Exercise
Pull every line containing the word "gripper" out of the material below.

BEGIN Data block

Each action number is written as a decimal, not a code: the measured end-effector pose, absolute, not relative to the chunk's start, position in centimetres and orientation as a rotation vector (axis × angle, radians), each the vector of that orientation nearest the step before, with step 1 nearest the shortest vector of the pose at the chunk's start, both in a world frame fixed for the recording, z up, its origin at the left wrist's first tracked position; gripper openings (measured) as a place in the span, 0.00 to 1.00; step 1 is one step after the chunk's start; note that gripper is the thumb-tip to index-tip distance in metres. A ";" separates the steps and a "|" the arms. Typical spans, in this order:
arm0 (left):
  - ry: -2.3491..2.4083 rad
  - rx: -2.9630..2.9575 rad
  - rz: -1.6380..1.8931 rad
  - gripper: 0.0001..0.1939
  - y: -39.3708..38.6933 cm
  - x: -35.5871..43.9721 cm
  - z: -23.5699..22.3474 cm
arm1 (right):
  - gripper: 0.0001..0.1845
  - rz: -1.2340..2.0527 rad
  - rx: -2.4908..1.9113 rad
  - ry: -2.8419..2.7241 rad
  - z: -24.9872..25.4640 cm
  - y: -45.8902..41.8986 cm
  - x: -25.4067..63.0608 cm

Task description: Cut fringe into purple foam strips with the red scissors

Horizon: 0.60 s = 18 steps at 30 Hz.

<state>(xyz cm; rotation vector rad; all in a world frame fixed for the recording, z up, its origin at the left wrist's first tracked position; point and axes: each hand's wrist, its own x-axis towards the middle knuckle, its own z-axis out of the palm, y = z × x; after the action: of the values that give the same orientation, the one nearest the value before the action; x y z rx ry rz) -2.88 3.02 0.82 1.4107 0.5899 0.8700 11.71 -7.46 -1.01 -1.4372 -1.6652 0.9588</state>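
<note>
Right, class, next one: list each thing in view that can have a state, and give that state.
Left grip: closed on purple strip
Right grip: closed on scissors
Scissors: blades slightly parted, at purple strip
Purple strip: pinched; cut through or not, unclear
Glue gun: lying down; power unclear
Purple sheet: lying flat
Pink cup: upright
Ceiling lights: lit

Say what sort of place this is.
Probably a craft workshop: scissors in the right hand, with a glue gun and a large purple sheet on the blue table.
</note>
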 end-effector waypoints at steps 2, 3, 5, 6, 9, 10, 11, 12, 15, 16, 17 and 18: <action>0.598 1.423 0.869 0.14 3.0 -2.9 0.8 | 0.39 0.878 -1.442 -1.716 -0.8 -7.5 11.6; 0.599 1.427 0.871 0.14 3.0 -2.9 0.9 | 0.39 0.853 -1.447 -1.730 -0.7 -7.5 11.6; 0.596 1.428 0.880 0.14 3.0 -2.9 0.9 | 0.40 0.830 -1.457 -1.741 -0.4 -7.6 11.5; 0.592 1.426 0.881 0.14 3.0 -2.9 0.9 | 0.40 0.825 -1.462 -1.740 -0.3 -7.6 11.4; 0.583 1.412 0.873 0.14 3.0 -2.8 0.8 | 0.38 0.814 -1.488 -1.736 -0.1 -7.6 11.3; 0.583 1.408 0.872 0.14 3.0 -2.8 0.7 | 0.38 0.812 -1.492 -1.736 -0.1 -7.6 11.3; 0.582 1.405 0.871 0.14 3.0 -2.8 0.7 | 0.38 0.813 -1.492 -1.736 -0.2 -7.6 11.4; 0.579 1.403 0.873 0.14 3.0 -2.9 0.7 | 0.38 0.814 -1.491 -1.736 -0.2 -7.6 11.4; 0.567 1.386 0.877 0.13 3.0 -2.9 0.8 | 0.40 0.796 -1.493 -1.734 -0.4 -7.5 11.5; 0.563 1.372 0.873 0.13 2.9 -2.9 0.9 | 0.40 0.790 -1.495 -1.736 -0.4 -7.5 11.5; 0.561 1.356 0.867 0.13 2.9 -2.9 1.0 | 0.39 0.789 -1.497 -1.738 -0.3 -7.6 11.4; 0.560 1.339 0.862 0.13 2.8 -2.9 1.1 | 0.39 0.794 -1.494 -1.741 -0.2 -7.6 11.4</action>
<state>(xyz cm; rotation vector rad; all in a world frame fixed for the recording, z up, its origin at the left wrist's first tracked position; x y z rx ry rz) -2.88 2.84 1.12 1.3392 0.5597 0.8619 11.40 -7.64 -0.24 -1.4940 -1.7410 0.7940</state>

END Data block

Output of the exercise
Each action number is written as a decimal, not a code: the measured end-effector pose, absolute, not relative to the chunk's start, position in centimetres and orientation as a rotation vector (axis × angle, radians), each the vector of that orientation nearest the step before, with step 1 nearest the shortest vector of the pose at the chunk's start, both in a world frame fixed for the recording, z up, its origin at the left wrist's first tracked position; gripper openings (measured) as a place in the span, 0.00 to 1.00; step 1 is one step after the chunk's start; note that gripper is the thumb-tip to index-tip distance in metres. A ";" separates the steps and a "|" the arms. Typical spans, in this order:
  - gripper: 0.0001..0.1939
  - gripper: 0.0001..0.1845

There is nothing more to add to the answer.